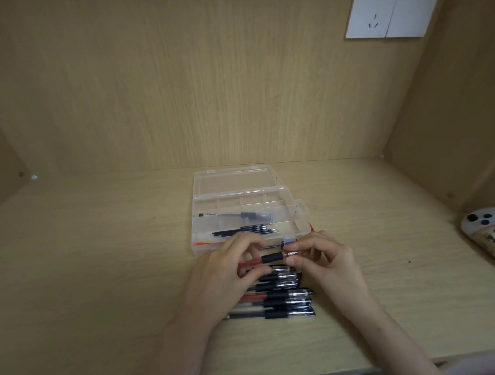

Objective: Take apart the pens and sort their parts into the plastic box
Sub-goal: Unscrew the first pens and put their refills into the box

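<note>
Two bare hands meet just near of the plastic box [299, 213], holding one pen [270, 258] level above the bench [102, 281]. The left hand [225, 274] grips the pen's red barrel and black sleeve, its fingers [250, 243] curled over the top with the thumb underneath. The right hand [330, 261] pinches the metal tip end, fingers [305, 246] narrow and bent. The pen lies left to right with its tip to the right. Whether the tip piece has come loose cannot be told.

The plastic box is clear and open, its lid [234, 179] laid flat on the far side. Long compartments run left to right. One holds a dark bluish pen barrel [242, 215]. The next one nearer holds several thin dark refills [245, 231] side by side. The nearest strip shows something red-orange [200, 243] at its left end, partly hidden by the left hand. A small blue piece [283, 243] sits at the box's near right corner.

Beneath the hands a row of pens [283, 300] lies side by side on the bench, black sleeves and clear caps toward the right — one has a red barrel. At the right edge of the bench rests a white object [486, 223] with black dots, and a white wall socket [393, 10] sits high on the back panel.
</note>
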Demonstrator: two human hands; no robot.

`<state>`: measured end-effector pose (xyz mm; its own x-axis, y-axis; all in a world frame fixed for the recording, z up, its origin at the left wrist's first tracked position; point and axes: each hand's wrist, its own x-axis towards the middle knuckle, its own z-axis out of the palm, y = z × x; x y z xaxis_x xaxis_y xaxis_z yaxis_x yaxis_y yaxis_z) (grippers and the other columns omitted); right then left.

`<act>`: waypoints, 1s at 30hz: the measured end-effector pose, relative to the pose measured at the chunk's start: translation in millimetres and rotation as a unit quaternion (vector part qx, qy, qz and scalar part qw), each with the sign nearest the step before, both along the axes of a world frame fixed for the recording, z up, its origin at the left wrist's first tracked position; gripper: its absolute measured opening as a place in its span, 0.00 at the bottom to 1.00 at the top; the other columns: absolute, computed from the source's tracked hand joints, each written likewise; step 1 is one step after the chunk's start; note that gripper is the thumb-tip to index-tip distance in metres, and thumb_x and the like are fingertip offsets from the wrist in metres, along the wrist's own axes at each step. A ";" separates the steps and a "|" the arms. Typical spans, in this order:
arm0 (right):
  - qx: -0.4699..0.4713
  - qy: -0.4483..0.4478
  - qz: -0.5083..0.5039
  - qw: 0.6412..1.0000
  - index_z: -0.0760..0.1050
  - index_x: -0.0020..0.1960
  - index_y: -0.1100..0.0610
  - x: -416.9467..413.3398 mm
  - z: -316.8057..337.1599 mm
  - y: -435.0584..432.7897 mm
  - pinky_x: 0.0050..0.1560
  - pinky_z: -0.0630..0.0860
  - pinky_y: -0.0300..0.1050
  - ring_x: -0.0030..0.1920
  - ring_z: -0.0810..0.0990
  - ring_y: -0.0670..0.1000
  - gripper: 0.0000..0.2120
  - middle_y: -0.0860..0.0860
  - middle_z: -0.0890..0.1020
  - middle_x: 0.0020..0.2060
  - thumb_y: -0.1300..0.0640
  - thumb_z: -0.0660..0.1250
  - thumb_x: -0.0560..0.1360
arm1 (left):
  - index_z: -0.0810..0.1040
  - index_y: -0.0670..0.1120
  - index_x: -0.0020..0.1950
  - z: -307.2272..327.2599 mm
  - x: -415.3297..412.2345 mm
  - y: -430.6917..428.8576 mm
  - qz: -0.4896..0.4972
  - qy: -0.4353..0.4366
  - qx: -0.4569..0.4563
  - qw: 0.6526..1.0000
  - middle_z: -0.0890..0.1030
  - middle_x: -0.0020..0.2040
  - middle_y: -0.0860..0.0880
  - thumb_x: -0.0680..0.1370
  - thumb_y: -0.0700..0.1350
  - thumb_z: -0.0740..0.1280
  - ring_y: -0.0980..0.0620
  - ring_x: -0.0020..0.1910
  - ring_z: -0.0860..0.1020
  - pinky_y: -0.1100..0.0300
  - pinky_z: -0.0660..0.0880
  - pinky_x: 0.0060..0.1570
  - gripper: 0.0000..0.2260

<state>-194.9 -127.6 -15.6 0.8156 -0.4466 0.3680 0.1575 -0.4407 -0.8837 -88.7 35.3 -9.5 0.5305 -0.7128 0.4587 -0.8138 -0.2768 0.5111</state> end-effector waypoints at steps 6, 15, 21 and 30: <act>0.016 0.001 -0.001 1.000 0.83 0.40 0.50 -1.2 3.2 -1.6 0.43 0.70 0.32 0.39 0.74 0.42 0.07 0.48 0.81 0.38 0.54 0.74 0.62 | 0.77 0.58 0.49 -3.9 2.0 -1.2 0.005 -0.004 0.003 1.000 0.80 0.42 0.62 0.74 0.63 0.57 0.65 0.41 0.77 0.64 0.76 0.41 0.15; 0.061 0.018 0.018 0.998 0.84 0.40 0.49 -3.7 5.8 -7.7 0.41 0.68 0.32 0.37 0.73 0.43 0.08 0.54 0.82 0.38 0.55 0.74 0.61 | 0.79 0.53 0.45 -1.9 1.1 0.2 0.016 -0.024 0.012 0.999 0.80 0.34 0.58 0.78 0.57 0.54 0.59 0.34 0.76 0.70 0.67 0.31 0.16; 0.057 0.029 -0.042 0.997 0.83 0.42 0.51 -14.3 11.4 -17.5 0.35 0.66 0.31 0.32 0.68 0.41 0.09 0.61 0.79 0.37 0.52 0.72 0.62 | 0.79 0.53 0.45 -1.1 2.3 1.4 0.040 -0.045 -0.011 0.998 0.80 0.35 0.59 0.78 0.56 0.53 0.61 0.33 0.76 0.71 0.68 0.31 0.16; 0.436 -0.090 -0.019 0.895 0.79 0.37 0.54 -18.4 15.1 -29.8 0.35 0.78 0.34 0.36 0.83 0.46 0.02 0.52 0.84 0.35 0.57 0.68 0.66 | 0.78 0.54 0.45 0.4 0.5 0.9 0.045 -0.035 -0.015 0.998 0.77 0.32 0.58 0.78 0.59 0.54 0.60 0.31 0.74 0.71 0.66 0.29 0.16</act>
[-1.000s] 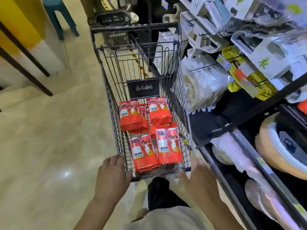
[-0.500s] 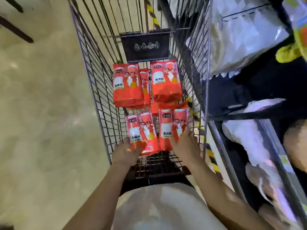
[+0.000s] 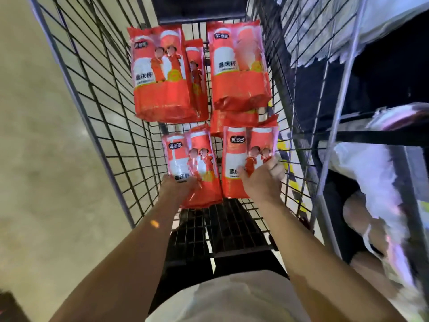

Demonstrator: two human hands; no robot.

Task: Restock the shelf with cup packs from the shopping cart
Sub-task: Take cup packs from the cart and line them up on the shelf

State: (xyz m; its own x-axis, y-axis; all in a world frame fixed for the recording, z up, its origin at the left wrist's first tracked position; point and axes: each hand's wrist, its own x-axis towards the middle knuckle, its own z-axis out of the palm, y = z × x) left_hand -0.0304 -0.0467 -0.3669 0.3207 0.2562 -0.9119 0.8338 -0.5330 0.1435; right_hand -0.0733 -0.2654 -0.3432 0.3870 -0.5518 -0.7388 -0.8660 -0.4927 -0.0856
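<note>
Several red cup packs lie in the wire shopping cart [image 3: 97, 126]. My left hand [image 3: 178, 185] grips the near left cup pack [image 3: 192, 159] at its lower half. My right hand [image 3: 262, 180] grips the near right cup pack [image 3: 246, 149], fingers curled over its front. Two more packs, a far left one [image 3: 160, 75] and a far right one [image 3: 239, 63], lie further in, with a thin pack on edge between them. Another pack is partly hidden under the far right one.
To the right of the cart stands a dark shelf [image 3: 376, 133] with white plastic-wrapped goods [image 3: 371, 173] and round items below. Pale polished floor [image 3: 34, 159] lies to the left. The cart's black child seat flap [image 3: 220, 231] is just under my forearms.
Both hands left the cart handle, reached down into the basket and took hold of the two nearest packs. My view has tipped down and moved closer over the cart.
</note>
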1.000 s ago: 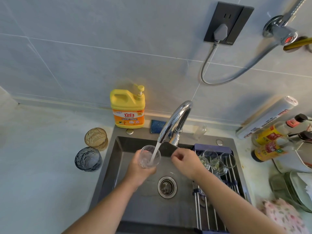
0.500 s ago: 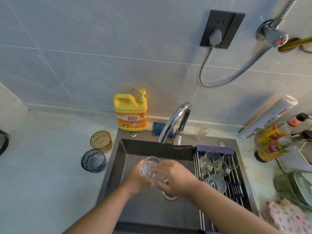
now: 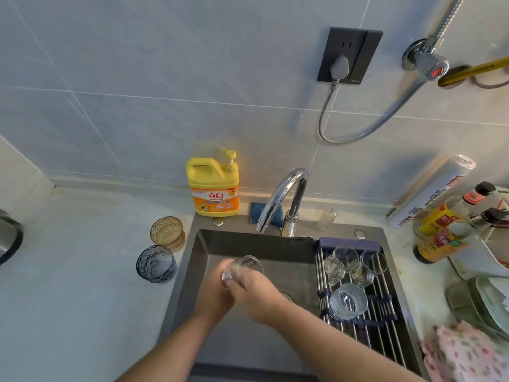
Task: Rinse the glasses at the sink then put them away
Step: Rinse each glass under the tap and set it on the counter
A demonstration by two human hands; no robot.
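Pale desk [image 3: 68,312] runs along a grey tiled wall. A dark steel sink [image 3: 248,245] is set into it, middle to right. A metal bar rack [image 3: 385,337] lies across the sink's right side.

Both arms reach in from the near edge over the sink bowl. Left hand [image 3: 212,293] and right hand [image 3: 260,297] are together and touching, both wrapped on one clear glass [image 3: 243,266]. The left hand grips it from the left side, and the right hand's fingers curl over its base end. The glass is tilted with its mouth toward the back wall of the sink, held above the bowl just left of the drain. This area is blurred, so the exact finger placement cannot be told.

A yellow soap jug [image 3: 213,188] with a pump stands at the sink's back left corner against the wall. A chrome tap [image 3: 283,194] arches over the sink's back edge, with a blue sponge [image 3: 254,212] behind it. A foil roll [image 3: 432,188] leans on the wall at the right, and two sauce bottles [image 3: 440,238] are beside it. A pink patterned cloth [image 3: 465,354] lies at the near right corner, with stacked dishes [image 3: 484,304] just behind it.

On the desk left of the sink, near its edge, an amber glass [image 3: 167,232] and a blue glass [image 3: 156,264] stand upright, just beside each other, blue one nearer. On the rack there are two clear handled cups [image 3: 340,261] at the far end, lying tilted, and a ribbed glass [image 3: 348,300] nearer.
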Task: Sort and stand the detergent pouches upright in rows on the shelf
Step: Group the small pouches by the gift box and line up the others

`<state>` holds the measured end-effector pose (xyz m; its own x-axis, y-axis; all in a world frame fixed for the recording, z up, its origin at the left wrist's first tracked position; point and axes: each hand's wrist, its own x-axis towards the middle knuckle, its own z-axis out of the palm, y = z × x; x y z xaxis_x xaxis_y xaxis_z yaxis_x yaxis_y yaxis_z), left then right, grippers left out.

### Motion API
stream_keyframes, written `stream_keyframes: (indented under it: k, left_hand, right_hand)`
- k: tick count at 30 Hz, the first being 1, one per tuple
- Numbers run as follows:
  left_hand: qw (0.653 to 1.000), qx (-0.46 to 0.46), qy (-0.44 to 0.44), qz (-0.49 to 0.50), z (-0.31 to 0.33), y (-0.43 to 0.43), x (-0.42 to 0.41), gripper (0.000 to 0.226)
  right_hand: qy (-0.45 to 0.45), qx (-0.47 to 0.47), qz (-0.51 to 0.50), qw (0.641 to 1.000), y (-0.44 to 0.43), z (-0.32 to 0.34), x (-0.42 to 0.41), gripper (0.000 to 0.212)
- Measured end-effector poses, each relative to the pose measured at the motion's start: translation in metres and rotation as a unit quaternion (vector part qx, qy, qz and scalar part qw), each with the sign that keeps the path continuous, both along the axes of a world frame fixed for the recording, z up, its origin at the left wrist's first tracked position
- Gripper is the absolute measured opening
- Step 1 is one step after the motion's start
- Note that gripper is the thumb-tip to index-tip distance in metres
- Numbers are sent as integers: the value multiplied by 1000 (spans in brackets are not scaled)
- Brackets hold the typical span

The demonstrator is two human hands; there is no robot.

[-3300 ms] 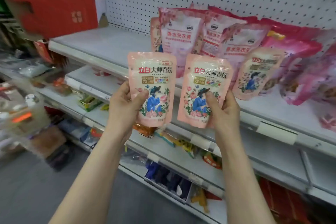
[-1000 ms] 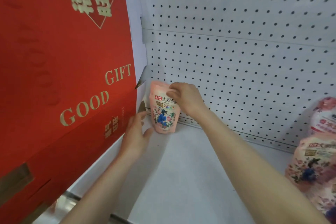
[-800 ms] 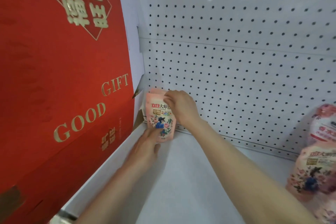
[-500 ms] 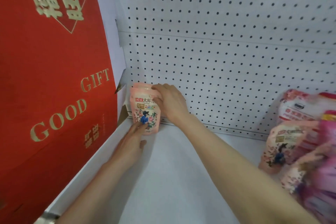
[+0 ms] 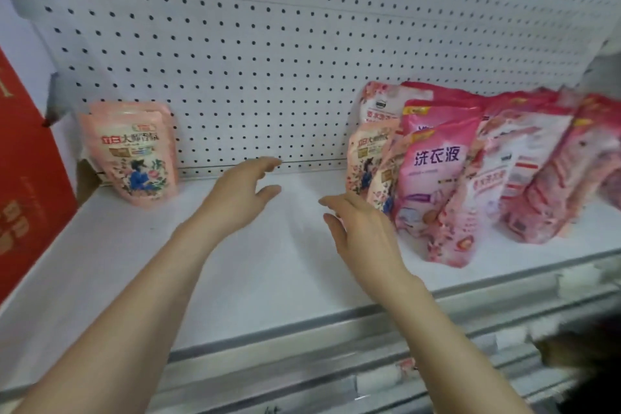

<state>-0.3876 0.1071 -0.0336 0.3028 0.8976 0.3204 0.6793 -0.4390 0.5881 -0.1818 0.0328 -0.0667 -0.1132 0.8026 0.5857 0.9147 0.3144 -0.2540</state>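
Observation:
A pale pink pouch with a blue figure [image 5: 132, 153] stands upright at the shelf's back left corner, against the pegboard; a second one seems to stand right behind it. My left hand [image 5: 240, 193] hovers over the middle of the white shelf [image 5: 235, 272], fingers relaxed, holding nothing. My right hand [image 5: 361, 233] is spread with straight fingers just left of a leaning heap of pouches: a pale pink one [image 5: 368, 158] at its left edge and a bright pink one [image 5: 433, 175] beside it. Neither hand touches a pouch.
A red gift box [image 5: 23, 185] bounds the shelf on the left. The white pegboard [image 5: 268, 44] forms the back wall. More pink pouches [image 5: 544, 171] lean in a jumble to the right. A metal price rail [image 5: 336, 346] runs along the front edge.
Both hands have let go of the pale pink pouch, which now stands alone at the back left. The hands and the view have swung right toward the heap of pouches.

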Motion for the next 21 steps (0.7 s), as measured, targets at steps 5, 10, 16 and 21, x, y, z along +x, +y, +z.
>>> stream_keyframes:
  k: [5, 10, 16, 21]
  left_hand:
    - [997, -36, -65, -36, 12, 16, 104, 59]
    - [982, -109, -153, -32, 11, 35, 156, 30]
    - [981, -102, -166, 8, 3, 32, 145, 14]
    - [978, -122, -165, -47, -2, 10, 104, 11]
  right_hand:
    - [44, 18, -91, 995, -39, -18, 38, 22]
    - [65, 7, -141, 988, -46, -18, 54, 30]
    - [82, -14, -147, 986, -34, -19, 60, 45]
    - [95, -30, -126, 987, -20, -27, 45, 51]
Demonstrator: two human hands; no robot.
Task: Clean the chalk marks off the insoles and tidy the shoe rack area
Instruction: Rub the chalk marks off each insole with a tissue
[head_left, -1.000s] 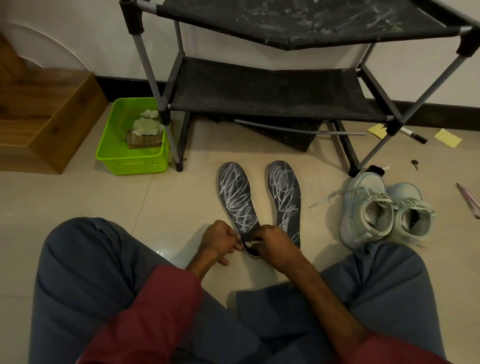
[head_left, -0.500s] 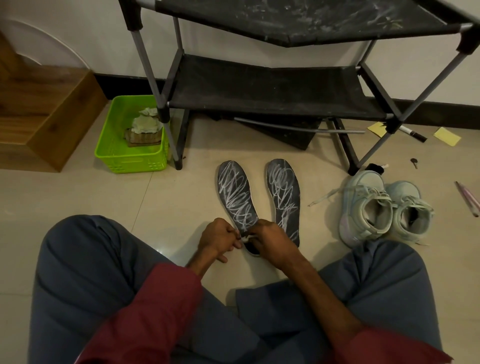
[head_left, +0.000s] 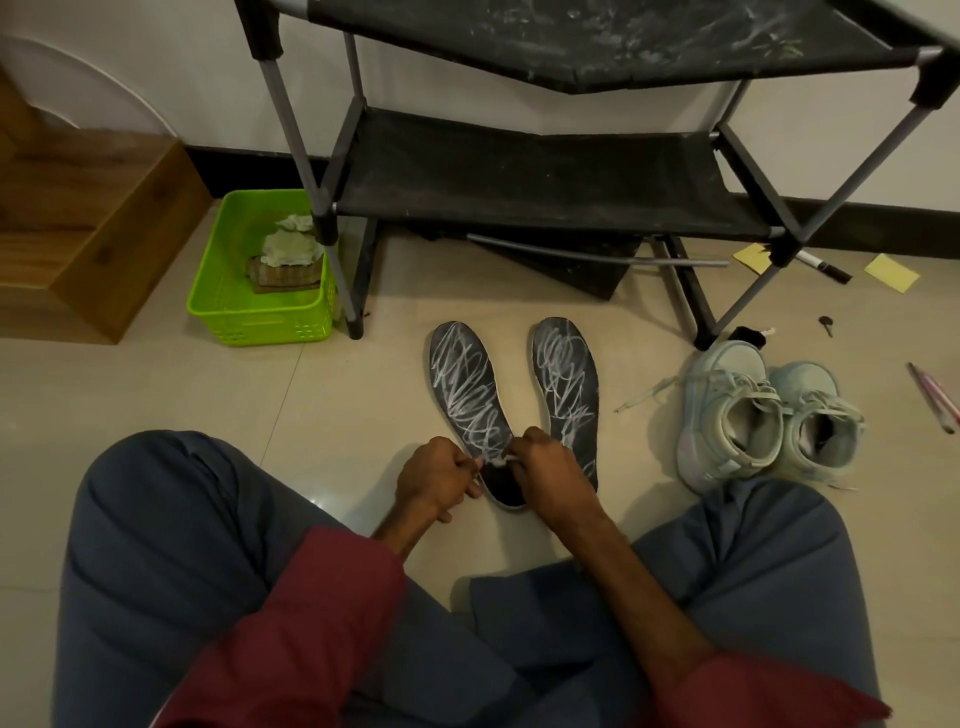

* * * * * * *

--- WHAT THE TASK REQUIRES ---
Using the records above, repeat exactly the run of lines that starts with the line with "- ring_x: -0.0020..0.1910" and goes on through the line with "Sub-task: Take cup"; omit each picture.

--- SOLUTION ---
  - ring_x: -0.0020..0.1910
  - ring_z: -0.0860..0.1020
  - pinky_y: -0.1100..0.0300
  - pinky_z: -0.0660..0.0880
  - pinky_x: 0.0060..0.1570
  - gripper: 0.0000..0.2260

<state>-194.9 -127.6 -15.6 0.8156 -0.4466 0.3680 0.1575 -0.4407 -0.8837 -88.7 35.3 -9.5 0.5305 -0.7128 0.4587 -0.8138 -0.2768 0.5111</state> end-effector waypoints at steps 6, 15, 21 and 30: <act>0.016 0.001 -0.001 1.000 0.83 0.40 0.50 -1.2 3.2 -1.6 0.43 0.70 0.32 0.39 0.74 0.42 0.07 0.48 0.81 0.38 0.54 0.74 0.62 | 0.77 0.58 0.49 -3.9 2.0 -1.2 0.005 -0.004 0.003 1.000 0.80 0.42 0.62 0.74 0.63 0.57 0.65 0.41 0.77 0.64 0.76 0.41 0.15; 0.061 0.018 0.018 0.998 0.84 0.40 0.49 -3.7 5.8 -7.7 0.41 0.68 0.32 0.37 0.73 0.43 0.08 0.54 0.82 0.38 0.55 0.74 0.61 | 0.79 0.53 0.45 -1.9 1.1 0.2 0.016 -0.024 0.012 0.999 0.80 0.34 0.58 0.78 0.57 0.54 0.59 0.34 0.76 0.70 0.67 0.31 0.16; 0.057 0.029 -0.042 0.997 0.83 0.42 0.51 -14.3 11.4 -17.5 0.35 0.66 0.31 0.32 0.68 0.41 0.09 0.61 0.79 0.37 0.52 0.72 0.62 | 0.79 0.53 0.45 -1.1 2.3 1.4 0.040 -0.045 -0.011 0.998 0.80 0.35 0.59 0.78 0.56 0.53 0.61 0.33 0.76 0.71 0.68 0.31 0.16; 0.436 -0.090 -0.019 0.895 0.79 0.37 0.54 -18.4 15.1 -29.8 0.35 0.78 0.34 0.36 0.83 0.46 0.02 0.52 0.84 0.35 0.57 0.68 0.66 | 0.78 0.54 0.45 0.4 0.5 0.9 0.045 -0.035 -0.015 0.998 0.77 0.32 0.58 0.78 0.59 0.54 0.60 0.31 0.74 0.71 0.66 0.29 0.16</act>
[-1.000s] 
[-0.500s] 
[+0.000s] 

Demonstrator: two human hands; no robot.

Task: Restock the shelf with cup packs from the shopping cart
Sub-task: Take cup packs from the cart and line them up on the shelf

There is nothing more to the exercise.